■ **What is required**
Restate word for word the lines of the listing below, from its first line through the line with "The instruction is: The", without the pictures.

BEGIN Input data

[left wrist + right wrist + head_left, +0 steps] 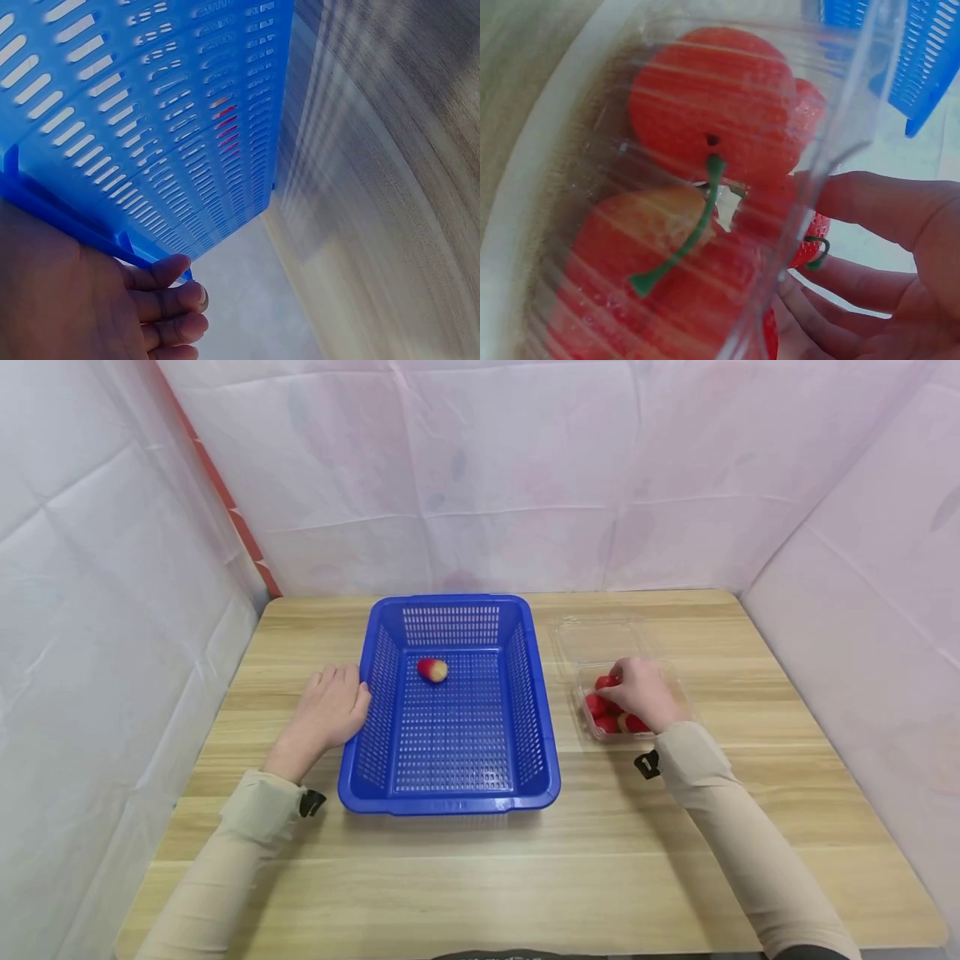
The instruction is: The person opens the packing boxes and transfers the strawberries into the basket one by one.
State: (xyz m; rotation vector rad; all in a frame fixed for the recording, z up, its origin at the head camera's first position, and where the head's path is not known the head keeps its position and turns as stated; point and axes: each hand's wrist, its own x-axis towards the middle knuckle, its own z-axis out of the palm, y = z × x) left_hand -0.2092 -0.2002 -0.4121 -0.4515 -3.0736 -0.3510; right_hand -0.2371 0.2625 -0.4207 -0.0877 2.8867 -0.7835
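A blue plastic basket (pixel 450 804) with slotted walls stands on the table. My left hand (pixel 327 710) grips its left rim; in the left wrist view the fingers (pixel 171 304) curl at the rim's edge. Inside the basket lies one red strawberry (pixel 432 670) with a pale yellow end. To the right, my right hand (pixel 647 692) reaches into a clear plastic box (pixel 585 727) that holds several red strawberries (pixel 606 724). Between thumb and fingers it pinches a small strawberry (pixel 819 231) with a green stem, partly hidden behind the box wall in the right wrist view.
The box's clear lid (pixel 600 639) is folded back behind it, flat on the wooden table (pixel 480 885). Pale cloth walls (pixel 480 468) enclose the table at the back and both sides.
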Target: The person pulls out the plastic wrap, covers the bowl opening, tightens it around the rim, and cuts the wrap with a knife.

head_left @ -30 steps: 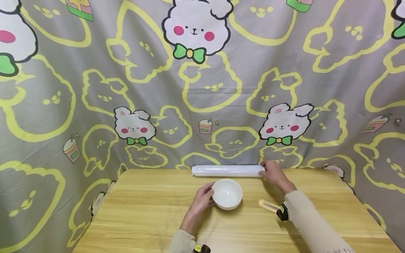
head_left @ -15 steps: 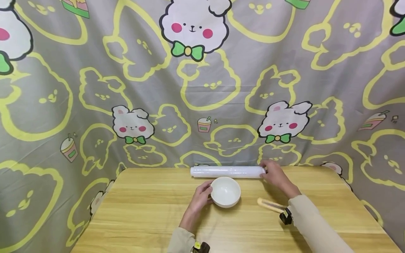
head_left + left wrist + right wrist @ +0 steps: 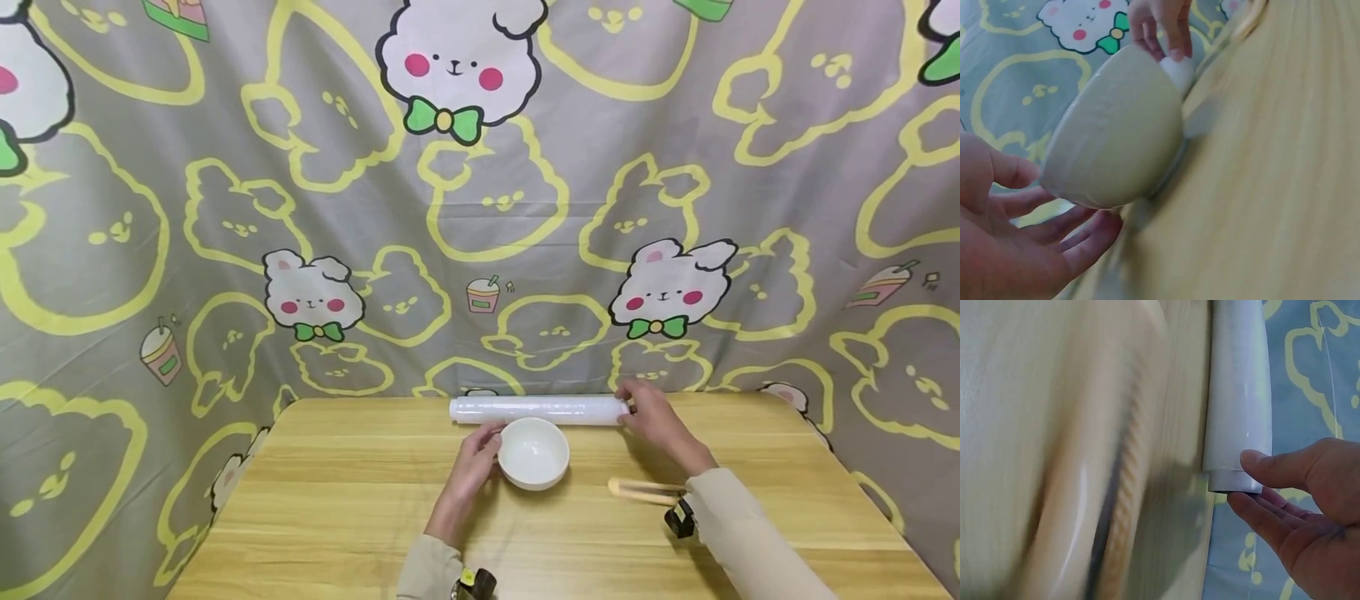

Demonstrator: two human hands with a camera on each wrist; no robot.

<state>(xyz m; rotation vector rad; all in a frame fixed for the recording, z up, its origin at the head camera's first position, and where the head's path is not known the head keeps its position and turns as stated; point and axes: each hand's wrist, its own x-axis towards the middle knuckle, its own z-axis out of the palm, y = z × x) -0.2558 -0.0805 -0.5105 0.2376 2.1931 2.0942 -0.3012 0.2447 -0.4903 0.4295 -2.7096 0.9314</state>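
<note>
Head view: moderately bright, soft, even light over most of the frame. Pale sheen noted on the table [image 3: 525,550] at lower centre; narrow glare streaks run along the white roll [image 3: 540,408]. Soft, weak-edged shadows show under the white bowl [image 3: 534,454] and right forearm. Wide-angle distortion stretches the printed cloth [image 3: 517,183] toward the side edges; focus acceptable at centre.

Left wrist view: dimmer, cooler cast, low contrast. Bowl's outer wall shaded; table smeared at right, worst at bottom centre.

Right wrist view: pale orange tool [image 3: 1072,512] at left heavily blurred, a bright highlight down its side; grey shadow on the table at lower centre; right hand [image 3: 1310,515] reasonably sharp
</note>
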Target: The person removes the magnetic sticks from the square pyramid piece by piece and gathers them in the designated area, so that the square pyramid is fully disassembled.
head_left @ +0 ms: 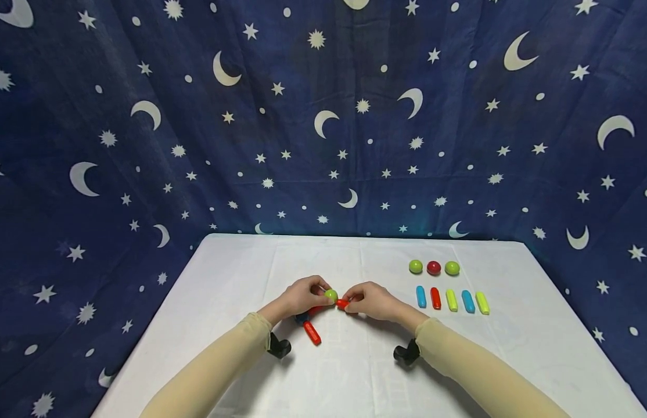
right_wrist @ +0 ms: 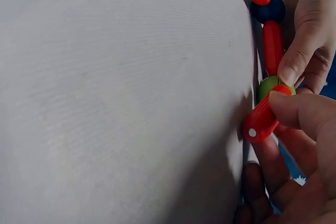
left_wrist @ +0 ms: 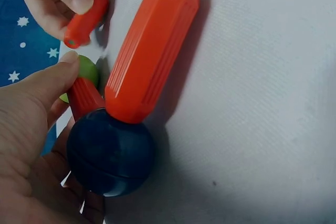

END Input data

■ **Your response**
[left wrist + right wrist + head_left, +0 steps] 
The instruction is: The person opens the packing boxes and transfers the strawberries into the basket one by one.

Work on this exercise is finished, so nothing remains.